__EXERCISE MATERIAL__:
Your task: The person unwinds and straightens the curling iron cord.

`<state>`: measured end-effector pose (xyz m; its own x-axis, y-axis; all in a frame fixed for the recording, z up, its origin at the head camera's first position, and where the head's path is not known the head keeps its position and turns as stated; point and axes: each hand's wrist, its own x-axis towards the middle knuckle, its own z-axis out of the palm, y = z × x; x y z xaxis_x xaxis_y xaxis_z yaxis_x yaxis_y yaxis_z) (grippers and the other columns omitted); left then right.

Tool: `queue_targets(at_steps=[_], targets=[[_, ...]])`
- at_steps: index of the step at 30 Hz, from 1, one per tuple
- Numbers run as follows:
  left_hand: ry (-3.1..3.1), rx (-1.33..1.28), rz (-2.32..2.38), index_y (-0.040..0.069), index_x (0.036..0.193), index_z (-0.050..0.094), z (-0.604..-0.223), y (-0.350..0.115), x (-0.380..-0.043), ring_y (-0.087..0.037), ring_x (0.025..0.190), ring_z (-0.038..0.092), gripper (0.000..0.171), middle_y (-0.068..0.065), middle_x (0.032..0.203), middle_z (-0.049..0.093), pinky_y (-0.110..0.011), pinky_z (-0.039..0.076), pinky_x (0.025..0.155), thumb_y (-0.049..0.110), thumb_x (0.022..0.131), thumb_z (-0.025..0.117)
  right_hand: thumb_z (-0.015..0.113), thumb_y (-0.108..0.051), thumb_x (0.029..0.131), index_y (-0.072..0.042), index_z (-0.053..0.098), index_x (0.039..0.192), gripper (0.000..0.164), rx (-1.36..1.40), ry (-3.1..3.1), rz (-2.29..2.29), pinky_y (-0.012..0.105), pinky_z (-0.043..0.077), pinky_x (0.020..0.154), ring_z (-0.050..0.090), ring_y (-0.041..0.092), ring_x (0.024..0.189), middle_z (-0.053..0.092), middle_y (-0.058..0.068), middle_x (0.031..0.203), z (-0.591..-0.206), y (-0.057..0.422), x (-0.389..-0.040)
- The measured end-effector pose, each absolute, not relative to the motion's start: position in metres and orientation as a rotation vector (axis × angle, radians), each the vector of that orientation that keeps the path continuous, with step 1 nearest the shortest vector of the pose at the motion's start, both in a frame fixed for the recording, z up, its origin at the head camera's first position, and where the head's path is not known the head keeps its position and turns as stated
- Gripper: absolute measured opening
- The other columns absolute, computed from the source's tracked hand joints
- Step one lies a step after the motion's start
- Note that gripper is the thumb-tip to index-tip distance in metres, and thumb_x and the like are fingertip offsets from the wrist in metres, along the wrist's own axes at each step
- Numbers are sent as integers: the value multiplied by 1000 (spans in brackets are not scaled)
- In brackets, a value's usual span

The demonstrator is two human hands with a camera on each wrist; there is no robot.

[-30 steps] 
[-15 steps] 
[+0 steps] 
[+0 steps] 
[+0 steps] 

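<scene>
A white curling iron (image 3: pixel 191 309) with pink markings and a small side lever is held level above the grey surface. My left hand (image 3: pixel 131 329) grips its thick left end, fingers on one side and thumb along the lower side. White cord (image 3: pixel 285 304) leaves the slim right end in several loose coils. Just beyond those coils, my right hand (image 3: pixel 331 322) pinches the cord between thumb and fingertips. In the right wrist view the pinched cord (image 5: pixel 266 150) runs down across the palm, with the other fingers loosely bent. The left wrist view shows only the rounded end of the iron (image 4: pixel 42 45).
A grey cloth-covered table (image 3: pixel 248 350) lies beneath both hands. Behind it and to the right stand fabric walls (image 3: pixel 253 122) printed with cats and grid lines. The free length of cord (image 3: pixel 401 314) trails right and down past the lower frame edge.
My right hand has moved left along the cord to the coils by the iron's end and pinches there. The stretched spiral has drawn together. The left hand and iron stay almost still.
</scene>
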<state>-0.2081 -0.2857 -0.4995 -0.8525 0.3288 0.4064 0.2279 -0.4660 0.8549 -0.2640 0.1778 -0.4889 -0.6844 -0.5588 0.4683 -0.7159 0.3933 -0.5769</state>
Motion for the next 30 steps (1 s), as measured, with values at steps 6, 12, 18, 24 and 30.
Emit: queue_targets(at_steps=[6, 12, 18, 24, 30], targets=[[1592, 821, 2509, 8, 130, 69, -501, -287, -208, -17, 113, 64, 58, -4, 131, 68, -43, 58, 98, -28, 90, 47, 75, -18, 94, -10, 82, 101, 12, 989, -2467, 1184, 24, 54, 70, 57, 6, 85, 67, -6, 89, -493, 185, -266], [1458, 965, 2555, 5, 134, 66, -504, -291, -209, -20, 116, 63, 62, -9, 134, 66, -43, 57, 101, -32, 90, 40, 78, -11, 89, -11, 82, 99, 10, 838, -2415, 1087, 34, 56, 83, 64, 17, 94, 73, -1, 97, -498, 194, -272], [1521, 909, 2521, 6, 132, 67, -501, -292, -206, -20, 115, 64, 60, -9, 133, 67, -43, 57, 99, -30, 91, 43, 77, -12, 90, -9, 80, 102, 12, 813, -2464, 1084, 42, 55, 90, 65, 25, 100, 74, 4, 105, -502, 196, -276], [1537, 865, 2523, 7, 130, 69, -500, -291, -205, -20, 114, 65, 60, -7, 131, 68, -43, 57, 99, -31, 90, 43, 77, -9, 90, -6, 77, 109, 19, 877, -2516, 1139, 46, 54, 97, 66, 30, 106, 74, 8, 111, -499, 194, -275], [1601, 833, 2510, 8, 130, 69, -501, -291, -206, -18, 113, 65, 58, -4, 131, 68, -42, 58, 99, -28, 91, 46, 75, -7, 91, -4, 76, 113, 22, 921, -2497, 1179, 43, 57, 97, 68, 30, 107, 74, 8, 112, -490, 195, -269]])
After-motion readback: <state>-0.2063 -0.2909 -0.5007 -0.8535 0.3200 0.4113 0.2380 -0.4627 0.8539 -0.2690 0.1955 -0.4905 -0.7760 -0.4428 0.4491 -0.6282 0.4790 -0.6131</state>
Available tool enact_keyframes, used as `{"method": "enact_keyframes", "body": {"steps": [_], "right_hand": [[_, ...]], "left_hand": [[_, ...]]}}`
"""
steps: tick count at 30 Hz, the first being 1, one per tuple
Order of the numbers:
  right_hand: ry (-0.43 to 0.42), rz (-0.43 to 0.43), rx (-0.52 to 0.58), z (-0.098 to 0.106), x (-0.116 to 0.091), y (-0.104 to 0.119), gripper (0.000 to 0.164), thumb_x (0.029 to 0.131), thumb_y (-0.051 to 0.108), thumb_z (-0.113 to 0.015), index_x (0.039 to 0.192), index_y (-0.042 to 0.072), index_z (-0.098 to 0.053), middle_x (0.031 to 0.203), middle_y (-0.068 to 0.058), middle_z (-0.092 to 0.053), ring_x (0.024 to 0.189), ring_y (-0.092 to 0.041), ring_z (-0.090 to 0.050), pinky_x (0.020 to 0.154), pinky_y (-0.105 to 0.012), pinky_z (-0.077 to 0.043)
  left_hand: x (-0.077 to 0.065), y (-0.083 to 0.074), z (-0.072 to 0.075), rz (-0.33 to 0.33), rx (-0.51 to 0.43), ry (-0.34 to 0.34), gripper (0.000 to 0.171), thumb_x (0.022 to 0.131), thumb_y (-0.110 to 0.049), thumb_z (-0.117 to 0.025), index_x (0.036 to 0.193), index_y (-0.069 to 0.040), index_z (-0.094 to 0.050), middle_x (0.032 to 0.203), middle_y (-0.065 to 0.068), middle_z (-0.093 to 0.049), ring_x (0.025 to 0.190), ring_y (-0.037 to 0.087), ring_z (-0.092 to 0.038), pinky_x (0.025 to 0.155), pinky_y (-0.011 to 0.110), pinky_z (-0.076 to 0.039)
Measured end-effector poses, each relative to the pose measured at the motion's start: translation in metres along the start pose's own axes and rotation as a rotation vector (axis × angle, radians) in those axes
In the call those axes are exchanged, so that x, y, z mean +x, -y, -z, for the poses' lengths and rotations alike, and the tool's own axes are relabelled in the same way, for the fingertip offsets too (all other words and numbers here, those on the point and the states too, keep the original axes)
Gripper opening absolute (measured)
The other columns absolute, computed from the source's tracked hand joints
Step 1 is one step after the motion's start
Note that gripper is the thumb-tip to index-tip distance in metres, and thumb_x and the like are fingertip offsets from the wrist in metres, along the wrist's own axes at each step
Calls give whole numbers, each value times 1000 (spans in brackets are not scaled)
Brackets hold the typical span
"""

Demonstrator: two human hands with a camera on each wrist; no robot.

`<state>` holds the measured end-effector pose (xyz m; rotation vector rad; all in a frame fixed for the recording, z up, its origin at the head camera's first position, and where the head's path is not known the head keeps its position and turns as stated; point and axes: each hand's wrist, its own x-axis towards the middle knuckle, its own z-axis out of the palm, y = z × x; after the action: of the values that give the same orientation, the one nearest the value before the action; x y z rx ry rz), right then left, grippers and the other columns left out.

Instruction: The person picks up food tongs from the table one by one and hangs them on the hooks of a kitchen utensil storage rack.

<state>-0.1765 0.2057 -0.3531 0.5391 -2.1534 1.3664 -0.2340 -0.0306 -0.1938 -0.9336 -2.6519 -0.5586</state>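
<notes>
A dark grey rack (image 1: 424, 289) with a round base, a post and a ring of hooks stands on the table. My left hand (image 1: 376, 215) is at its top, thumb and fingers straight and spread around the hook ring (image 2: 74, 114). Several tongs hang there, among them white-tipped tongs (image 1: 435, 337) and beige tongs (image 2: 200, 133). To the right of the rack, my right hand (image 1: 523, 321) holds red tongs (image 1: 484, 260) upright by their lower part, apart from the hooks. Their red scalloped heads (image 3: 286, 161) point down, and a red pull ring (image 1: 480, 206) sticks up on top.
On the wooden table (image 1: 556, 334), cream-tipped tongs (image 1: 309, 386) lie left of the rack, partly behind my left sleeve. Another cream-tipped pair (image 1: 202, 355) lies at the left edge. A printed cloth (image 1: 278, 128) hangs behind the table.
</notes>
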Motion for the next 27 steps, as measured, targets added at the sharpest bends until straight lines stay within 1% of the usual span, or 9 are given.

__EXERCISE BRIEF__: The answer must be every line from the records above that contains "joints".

__EXPECTED OUTPUT__:
- The other columns absolute, computed from the source's tracked hand joints
The other columns absolute, computed from the source's tracked hand joints

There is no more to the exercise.